**Assigned task**
Print every line of the data exactly as shown.
*** Supplied data ***
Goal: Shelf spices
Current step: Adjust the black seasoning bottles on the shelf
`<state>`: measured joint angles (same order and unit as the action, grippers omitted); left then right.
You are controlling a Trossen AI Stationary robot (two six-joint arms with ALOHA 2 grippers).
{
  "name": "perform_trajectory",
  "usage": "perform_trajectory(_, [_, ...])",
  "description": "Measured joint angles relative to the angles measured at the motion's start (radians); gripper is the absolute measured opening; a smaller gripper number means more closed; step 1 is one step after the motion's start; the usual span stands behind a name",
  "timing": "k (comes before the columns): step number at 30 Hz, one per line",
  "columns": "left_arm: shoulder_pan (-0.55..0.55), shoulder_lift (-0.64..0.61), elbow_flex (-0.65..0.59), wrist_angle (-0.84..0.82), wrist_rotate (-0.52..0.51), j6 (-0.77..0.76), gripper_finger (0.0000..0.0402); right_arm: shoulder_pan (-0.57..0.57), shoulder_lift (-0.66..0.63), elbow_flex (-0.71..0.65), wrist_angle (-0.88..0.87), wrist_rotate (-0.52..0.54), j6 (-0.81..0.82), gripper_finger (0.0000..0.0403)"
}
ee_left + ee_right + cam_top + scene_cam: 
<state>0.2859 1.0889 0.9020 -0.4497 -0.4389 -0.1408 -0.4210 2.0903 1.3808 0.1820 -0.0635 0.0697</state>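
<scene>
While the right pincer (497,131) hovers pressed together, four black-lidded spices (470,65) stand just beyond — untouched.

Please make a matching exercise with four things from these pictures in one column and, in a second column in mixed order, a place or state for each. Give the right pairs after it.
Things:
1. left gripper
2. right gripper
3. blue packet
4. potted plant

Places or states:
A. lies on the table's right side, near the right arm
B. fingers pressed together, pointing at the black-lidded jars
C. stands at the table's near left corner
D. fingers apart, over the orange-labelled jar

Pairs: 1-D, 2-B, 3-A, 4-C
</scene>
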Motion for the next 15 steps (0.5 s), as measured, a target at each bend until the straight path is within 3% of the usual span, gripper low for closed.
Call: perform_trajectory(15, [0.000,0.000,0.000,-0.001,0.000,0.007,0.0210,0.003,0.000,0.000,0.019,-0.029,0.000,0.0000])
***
**Exercise solution**
Goal: Shelf spices
Current step: Adjust the black seasoning bottles on the shelf
`<state>`: measured joint angles (same order and unit as the action, grippers omitted); left then right.
You are controlling a Trossen AI Stationary robot (two six-joint arms with ALOHA 2 grippers).
{
  "name": "perform_trajectory",
  "usage": "perform_trajectory(_, [_, ...])",
  "description": "Measured joint angles relative to the angles measured at the motion's start (radians); gripper is the absolute measured opening; a smaller gripper number means more closed; step 1 is one step after the motion's start; the usual span stands behind a name",
  "timing": "k (comes before the columns): step number at 30 Hz, one per line",
  "columns": "left_arm: shoulder_pan (-0.55..0.55), shoulder_lift (-0.64..0.61), elbow_flex (-0.65..0.59), wrist_angle (-0.84..0.82), wrist_rotate (-0.52..0.51), j6 (-0.77..0.76), gripper_finger (0.0000..0.0402); right_arm: shoulder_pan (-0.57..0.57), shoulder_lift (-0.66..0.63), elbow_flex (-0.71..0.65), wrist_angle (-0.88..0.87), wrist_rotate (-0.52..0.54), j6 (-0.81..0.82), gripper_finger (0.0000..0.0403)"
}
ee_left + ee_right + cam_top + scene_cam: 
<state>0.2859 1.0889 0.9020 -0.4497 -0.4389 -0.1408 -0.4210 2.0903 1.3808 0.1820 -0.0635 0.0697</state>
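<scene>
While the right pincer (497,131) hovers pressed together, four black-lidded spices (470,65) stand just beyond — untouched.

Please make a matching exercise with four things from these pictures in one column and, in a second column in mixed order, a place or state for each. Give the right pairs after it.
Things:
1. left gripper
2. right gripper
3. blue packet
4. potted plant

Places or states:
A. lies on the table's right side, near the right arm
B. fingers pressed together, pointing at the black-lidded jars
C. stands at the table's near left corner
D. fingers apart, over the orange-labelled jar

Pairs: 1-D, 2-B, 3-A, 4-C
</scene>
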Motion for the next 15 steps (0.5 s), as measured, a target at each bend until the straight path is within 3% of the usual span, gripper low for closed.
Call: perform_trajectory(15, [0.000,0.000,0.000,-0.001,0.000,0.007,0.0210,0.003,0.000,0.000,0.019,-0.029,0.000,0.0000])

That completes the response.